SECTION 4.2. Representations and Warranties of Stockholder.
Stockholder hereby represents and warrants to Purchaser and Merger Sub as
follows:
(a) Organization, Due Authorization. Stockholder is a company duly
organized, validly existing and in good standing under the laws of Delaware.
Stockholder has full corporate power and authority to execute and deliver this
Agreement. The execution and delivery of this Agreement and the consummation of
the transactions contemplated hereby have been duly and validly authorized by
the Board of Directors of Stockholder, and no other corporate proceedings on the
part of Stockholder are necessary to authorize this Agreement or to consummate
the transactions contemplated hereby. This Agreement has been duly and validly
executed and delivered by Stockholder and constitutes a valid and binding
agreement of Stockholder, enforceable against Stockholder in accordance with its
terms.
(b) Title; Voting Rights. Such Stockholder has good and valid title
to the Owned Shares, free and clear of any lien, charge, encumbrance or claim of
whatever nature (other than the Stock Repurchase Agreement) and, upon the
purchase of the Shares by Merger Sub, Stockholder will deliver good and valid
title to the Shares, free and clear of any lien, charge, encumbrance or claim of
whatever nature. Except pursuant to this Agreement, the Owned Shares are not
subject to any voting trust agreement or other contract, agreement, arrangement,
commitment or understanding restricting or otherwise relating to the voting,
dividend rights or disposition of the Owned Shares (other than the Stock
Repurchase Agreement).
(c) Ownership of shares of Company Common Stock. On the date hereof,
Stockholder owns, of record or beneficially, 80,000,001 shares of Common Stock.

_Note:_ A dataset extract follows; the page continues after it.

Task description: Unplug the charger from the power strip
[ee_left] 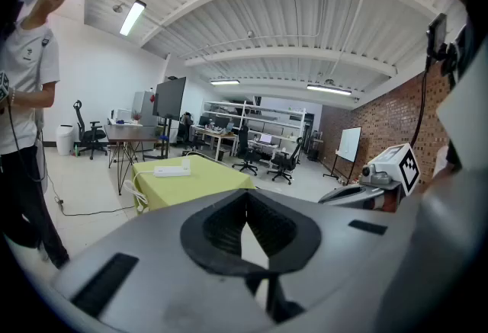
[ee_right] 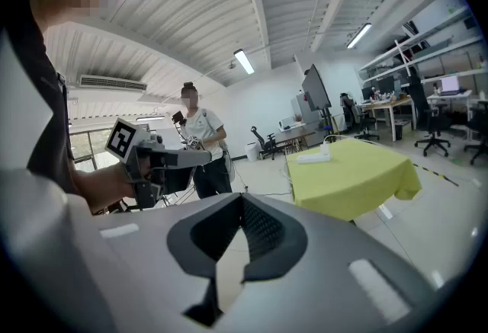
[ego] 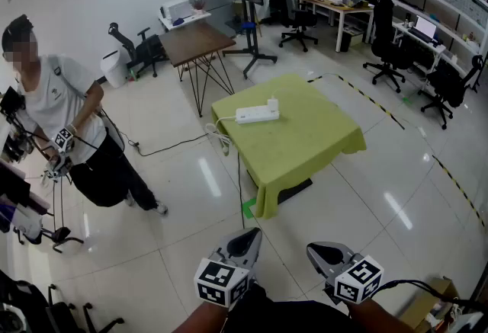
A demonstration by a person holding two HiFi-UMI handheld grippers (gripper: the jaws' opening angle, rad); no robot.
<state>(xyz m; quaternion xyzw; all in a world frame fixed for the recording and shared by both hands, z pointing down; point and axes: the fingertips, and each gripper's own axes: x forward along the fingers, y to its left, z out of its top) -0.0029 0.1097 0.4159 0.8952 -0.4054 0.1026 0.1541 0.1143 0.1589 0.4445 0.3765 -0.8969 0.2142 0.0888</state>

Stockholder has sole voting power and sole power of disposition with respect to
the Owned Shares, with no restrictions, subject to applicable federal securities
laws, on its rights of disposition pertaining thereto (other than the Stock
Repurchase Agreement).
(d) No Conflicts. Other than in connection with or in compliance
with the provisions of the DGCL with respect to the transactions contemplated
hereby, the Exchange Act, the securities or takeover laws of the various states,
the HSR Act and foreign laws, no authorization, consent or approval of, or
filing with, any court or any public body or authority is necessary for the
consummation by Stockholder of the transactions contemplated by this Agreement.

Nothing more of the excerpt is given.